• WHAT YOU WILL DO:
In the data below, which lines hold "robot"? Copy every one.

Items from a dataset
-*-*-
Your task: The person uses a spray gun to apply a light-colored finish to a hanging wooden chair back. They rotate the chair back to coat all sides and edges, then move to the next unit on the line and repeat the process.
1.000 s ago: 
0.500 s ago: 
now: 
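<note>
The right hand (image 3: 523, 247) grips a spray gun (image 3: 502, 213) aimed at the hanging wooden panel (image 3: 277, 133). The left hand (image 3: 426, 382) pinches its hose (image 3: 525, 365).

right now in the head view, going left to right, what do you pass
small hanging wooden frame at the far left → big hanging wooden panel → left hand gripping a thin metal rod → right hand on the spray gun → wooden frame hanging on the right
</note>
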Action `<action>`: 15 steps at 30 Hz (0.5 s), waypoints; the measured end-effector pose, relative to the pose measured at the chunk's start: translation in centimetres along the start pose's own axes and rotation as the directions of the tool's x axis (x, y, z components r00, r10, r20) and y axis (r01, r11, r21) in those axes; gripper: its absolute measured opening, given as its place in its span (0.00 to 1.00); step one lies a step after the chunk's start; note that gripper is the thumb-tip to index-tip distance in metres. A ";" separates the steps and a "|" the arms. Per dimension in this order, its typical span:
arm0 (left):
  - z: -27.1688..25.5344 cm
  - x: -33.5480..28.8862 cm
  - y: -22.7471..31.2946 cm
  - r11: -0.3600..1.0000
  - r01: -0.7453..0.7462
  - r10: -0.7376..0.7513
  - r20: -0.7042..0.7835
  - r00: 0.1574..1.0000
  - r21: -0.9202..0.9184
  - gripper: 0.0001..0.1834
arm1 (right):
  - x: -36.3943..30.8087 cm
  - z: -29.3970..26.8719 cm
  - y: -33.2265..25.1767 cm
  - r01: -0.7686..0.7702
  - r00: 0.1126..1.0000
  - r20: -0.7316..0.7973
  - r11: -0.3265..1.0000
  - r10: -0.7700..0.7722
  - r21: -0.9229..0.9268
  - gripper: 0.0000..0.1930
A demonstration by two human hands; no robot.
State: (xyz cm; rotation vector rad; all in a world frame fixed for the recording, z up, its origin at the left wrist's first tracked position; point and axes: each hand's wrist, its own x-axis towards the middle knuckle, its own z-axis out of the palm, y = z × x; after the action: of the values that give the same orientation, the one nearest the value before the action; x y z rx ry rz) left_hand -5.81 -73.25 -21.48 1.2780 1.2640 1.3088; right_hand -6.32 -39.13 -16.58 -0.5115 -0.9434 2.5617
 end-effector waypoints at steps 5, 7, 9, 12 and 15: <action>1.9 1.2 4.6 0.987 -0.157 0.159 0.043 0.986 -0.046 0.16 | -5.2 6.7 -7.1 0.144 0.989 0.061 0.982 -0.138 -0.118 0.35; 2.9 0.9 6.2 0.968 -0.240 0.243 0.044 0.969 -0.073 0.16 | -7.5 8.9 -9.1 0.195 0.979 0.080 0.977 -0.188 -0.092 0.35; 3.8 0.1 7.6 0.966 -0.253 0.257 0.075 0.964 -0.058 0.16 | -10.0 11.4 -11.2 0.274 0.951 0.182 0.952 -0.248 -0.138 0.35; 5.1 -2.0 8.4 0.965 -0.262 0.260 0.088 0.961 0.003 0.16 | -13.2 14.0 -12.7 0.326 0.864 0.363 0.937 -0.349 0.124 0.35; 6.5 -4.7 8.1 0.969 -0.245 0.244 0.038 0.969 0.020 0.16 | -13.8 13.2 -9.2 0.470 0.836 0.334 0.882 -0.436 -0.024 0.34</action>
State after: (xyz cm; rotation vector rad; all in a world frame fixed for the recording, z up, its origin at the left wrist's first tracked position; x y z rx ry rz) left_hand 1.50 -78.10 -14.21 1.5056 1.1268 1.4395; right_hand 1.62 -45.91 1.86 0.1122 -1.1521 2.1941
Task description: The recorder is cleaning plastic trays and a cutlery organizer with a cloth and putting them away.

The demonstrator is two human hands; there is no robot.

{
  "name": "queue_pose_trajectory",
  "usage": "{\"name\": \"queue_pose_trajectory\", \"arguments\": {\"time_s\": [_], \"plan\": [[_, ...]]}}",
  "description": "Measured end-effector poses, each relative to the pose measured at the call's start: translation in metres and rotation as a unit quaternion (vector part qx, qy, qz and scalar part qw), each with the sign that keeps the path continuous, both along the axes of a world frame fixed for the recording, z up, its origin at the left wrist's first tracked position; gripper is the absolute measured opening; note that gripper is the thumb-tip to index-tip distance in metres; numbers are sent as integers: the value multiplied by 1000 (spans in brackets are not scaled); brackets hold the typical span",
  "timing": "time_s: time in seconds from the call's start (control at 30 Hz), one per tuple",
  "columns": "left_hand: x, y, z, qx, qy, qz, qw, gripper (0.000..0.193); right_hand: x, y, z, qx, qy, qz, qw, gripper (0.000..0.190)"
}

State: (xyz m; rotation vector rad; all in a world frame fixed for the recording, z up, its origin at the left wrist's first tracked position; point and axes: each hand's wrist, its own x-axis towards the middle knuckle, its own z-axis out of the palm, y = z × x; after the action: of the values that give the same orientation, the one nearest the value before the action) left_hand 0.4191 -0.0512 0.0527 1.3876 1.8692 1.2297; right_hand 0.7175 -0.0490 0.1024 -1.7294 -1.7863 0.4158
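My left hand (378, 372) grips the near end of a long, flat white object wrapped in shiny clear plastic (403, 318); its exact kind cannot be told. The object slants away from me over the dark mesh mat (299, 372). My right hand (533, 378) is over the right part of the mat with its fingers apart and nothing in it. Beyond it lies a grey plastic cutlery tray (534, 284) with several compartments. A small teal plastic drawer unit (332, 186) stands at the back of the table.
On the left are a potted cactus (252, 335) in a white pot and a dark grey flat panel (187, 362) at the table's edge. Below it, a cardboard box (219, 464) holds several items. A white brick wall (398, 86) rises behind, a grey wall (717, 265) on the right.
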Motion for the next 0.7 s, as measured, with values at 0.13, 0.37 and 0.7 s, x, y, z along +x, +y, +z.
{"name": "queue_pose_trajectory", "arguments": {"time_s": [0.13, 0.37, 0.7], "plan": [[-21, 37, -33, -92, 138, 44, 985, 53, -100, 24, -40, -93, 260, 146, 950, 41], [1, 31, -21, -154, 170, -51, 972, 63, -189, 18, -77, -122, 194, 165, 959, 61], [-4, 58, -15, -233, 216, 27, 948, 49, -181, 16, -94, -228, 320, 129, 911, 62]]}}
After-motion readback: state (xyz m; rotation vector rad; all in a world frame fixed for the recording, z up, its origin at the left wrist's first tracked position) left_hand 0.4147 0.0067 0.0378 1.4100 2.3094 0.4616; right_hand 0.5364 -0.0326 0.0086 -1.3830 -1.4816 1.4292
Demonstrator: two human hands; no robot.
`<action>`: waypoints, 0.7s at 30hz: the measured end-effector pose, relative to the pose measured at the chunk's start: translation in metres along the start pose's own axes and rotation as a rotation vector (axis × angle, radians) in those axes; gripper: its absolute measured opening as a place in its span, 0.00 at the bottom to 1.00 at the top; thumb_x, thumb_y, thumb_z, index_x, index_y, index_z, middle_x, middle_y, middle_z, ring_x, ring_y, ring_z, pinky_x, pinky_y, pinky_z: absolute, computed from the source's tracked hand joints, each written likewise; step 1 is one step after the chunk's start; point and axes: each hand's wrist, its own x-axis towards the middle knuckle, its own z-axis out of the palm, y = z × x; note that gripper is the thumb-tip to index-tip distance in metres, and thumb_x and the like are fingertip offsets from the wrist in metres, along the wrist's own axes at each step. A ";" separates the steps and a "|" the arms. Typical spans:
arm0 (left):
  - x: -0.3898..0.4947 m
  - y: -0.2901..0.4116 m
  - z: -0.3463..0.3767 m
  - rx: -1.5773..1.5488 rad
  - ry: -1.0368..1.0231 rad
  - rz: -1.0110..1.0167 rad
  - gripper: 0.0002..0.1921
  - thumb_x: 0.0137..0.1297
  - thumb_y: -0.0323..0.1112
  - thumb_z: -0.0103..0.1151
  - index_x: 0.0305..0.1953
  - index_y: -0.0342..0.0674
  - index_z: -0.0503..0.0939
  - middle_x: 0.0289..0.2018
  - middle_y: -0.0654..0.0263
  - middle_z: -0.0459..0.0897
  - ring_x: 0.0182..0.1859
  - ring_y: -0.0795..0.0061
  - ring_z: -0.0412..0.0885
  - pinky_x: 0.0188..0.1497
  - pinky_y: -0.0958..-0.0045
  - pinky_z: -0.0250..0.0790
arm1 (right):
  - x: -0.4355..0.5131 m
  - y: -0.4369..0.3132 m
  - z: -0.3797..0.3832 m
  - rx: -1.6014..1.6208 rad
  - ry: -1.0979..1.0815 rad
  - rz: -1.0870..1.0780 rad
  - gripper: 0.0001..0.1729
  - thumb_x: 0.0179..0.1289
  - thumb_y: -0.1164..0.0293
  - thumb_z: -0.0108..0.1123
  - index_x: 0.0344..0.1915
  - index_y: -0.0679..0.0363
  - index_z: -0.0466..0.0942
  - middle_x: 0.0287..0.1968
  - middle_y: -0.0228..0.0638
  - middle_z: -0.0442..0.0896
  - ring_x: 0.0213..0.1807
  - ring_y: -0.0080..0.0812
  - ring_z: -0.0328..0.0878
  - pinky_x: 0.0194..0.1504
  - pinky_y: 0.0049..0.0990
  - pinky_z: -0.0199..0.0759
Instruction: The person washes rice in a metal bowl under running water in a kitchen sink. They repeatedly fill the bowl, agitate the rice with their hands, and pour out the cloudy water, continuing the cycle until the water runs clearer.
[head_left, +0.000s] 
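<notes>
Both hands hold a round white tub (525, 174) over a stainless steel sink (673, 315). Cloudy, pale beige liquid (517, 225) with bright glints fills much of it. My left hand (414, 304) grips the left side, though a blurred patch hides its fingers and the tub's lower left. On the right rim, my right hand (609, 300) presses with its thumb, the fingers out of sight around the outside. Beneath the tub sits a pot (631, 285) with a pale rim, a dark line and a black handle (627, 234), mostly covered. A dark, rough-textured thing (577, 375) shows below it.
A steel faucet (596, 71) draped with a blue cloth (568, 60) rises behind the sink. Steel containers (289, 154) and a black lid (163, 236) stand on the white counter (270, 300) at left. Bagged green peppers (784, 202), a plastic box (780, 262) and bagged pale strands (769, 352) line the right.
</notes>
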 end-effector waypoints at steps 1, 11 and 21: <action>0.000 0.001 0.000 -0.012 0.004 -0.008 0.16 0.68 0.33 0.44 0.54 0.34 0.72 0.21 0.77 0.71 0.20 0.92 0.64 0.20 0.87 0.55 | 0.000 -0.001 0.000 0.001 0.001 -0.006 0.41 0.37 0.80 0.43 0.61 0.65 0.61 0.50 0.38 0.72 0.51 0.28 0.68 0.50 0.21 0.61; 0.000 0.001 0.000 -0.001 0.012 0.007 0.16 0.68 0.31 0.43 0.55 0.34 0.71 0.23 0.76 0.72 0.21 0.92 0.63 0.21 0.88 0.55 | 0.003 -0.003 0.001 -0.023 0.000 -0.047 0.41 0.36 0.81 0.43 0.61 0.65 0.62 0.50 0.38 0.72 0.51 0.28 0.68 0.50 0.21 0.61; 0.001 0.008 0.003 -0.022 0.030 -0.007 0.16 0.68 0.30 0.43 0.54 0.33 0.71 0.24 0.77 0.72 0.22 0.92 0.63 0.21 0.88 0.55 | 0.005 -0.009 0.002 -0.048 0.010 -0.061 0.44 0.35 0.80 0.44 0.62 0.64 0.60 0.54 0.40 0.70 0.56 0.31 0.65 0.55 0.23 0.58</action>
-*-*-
• RESPONSE TO THE TASK:
A demonstration by two human hands; no robot.
The demonstrator is two human hands; there is no robot.
Demonstrator: two human hands; no robot.

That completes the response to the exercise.